Types of Time Travel

Time travel is theoretically impossible, but I wouldn't want to give it up as a plot gimmick. Isaac Asimov

Time Machine


Mad man with a box

The classic method as envisioned by HG Wells, the father of science fiction himself. This is science at its purest.


Undoubtedly the one that most people think of is Doctor Who, but honestly, you can see it anywhere, even in the comedy Hot Tub Time Machine. For whatever reason, we have seemingly come to the conclusion that if we want to time travel, we're going to need a machine to do it. But that's not necessarily the case.


Though I'm a massive of HG Wells - who really did inspire the world of time travel, I have to give credit where credit is due. The Clock that Went Backwards was the first story to use a machine for time travel. Unfortunately for its author Edward Page Mitchell, it was published in a boys magazine so passed unnoticed by critics and history. Also, A Connecticut Yankee in King Arthur’s Court was the first movie to have time traveling in it in 1921.


A Connecticut Yankee in King Arthur’s Court The Time Machine and The Chronic Argonauts, HG Wells Doctor Who Back to the Future Meet the Robinsons Hot Tub Time Machine Twelve Monkeys The Clock that Went Backward, Edward Page Mitchell The Great Time Machine Hoax, Keith Laumer


By will alone

Who needs a time machine when you can travel through time by sheer will alone?


This is usually reserved for the superhero genre, but the Twilight Zone had a character travelling back in time out of pure nostalgia and desire to go back to his childhood.


One of my favourite examples of this method would be Somewhere in Time, where a man using self-hypnosis manages to send his body back in time in order to hit on a girl he saw in a photo. It's way more romantic than it sounds and a beautiful movie.


Somewhere in Time Time Travelers' Wife Heroes Twilight Zone, episode Walking Distance


Space, Wormholes and Quantum stuff


A bit of a catch-all for time-traveling science so advanced it doesn't even need a car or telephone box. A real big ball of wibbly-wobbly, timey-wimey stuff. We know it's science and it's not a machine, but other than that we're not getting a clear idea of how it's working.


In Star Trek, time travel is easy. You take your spaceship, kick the engines into high gear, skim the surface of a sun and slingshot you way around and back into the past. You know, because of gravity.


Or, if you happen to be Superman, you can fly around the Earth really, really fast, causing the Earth to rotate the other way and reversing time.


The Terminator Donnie Darko Superman Star Trek, The Voyage Home


Sleep and Popsicles

I debated whether or not to include this one but figured people would assume I missed it. I consider it the cheat of the time travel world. You have a character born in the 1930s you want young, attractive and kicking ass in 2010? Stick him on ice. Wake him up in eighty years. Easy.

It's the rough and dirty method of time travel and frankly it the most unimpressive.
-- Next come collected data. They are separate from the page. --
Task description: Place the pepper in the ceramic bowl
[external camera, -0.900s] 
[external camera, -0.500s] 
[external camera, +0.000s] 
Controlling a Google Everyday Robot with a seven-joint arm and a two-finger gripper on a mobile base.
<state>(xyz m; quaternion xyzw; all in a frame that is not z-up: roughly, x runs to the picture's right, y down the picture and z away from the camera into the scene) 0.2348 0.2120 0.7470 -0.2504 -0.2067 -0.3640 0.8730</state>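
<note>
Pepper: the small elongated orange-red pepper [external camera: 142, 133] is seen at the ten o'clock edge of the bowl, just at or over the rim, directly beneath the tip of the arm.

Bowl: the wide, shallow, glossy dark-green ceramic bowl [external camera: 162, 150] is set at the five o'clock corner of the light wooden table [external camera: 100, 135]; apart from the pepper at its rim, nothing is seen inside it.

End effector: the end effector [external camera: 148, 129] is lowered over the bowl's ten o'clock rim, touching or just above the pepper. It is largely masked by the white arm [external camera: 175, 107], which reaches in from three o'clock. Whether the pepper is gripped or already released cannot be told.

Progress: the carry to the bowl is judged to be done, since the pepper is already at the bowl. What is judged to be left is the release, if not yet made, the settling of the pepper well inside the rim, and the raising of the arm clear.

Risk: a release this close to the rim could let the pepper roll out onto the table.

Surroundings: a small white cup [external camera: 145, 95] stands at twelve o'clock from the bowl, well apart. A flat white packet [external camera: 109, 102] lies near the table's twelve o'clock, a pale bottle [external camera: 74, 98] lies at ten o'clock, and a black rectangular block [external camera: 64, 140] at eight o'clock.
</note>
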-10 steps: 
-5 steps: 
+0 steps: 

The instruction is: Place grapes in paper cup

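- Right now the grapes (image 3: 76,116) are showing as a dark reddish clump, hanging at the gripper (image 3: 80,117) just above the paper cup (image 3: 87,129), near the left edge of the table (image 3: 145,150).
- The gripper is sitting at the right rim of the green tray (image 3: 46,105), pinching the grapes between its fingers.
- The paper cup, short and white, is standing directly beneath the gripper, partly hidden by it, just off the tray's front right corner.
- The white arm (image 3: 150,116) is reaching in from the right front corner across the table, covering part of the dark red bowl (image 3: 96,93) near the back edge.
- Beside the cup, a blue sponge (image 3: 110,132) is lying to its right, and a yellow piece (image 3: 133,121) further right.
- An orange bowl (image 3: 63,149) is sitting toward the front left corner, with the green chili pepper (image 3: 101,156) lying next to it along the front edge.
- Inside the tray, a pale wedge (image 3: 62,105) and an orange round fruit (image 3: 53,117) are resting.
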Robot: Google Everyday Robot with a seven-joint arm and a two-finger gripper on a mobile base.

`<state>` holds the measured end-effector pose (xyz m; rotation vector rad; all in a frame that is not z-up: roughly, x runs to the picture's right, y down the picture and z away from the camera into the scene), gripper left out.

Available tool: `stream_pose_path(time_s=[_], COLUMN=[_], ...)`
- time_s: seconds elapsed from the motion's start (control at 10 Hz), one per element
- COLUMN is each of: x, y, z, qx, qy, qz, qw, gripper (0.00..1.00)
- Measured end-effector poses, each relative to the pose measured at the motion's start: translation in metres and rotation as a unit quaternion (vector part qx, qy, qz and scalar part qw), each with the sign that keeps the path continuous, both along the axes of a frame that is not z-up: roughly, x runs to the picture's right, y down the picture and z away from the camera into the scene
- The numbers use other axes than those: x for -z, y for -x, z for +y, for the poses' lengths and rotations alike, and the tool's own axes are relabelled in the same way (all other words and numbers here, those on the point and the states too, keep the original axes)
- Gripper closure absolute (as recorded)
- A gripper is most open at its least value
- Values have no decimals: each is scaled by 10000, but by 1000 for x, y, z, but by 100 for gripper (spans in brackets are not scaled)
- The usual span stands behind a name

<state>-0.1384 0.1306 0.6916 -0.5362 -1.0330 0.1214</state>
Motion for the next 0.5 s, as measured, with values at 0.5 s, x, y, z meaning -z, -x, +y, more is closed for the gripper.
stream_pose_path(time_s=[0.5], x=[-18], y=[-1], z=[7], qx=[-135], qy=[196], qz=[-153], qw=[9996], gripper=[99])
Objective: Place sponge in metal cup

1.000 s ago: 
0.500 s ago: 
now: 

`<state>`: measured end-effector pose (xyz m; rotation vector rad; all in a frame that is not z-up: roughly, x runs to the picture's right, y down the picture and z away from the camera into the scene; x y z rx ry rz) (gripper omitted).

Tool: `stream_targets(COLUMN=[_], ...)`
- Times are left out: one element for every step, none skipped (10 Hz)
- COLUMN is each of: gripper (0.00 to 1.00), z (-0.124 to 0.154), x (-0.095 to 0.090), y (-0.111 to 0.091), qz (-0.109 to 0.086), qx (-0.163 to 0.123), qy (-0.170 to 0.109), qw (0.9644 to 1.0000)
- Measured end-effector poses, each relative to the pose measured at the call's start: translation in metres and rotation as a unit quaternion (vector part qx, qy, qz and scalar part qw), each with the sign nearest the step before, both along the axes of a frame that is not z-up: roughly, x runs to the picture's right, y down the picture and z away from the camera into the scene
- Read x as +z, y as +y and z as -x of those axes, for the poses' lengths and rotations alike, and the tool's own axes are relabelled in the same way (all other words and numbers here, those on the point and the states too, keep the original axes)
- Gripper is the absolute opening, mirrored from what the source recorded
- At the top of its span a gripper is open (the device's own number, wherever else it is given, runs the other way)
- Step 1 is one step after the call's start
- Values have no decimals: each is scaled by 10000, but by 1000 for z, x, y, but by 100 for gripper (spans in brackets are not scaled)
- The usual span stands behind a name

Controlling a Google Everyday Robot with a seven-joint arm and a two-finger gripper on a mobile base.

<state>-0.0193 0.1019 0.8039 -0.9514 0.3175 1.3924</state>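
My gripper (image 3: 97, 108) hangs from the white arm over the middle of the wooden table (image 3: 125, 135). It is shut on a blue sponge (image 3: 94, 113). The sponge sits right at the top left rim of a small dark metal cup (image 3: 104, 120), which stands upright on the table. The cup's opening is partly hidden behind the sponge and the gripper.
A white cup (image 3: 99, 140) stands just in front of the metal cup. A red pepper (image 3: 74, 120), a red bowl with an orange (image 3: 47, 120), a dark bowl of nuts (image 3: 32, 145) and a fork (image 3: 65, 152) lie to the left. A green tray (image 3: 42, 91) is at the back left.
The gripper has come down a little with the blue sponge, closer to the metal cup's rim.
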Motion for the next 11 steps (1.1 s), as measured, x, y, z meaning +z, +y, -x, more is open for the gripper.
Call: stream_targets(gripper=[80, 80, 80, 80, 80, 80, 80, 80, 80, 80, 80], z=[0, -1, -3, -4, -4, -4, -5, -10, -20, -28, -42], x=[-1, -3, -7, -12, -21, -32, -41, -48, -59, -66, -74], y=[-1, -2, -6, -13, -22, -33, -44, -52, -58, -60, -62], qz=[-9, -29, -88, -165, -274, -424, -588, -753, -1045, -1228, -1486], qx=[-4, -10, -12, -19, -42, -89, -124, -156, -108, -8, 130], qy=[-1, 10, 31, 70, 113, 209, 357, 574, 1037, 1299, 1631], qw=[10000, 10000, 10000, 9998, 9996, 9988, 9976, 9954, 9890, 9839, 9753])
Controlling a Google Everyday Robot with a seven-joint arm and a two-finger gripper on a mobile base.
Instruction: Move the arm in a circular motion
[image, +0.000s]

But you can't deny, as a method, it's used everywhere.


You can also just fall alseep. Scary idea but before we had cryogenic freezing, writers simply had their character's falling asleep and waking up in the future.


Captain America Futurama Planet of the Apes Lost in Space Austin Powers: International Man of Mystery Rip Van Winkle, Washington Irving Golf in the Year 2000, J. McCullough

God or grand design

Twilight Zone, Ring-a-ding Girl

This category is really for instants of time travel that are unexplained. It happens because it was supposed to have happened. Because God intended it or because the universe required it. This is usually used in fiction where science or greater reasoning is unimportant - the primary focus is what the characters do with this opportunity.

Christmas Carol is a good example. It's unlikely Charles Dickens was thinking much about the science behind his cautionary tale, but we can see the hints of a grand design. Old Ebenezer was chosen for this unearthly help and by gum he's going to receive it whether he likes it or not.


Groundhog Day Twilight Zone, episode Ring-A-Ding Girl Christmas Carol, Charles Dickens Memoirs of the Twentieth Century, Samuel Madden


Now we all know how, here's my question. Where and when and who do you want to visit?


Currently on my list is the Titanic, the Library at Alexandra, Oscar Wilde, Nikolai Tesla and Ada Lovelace.


He will be missed.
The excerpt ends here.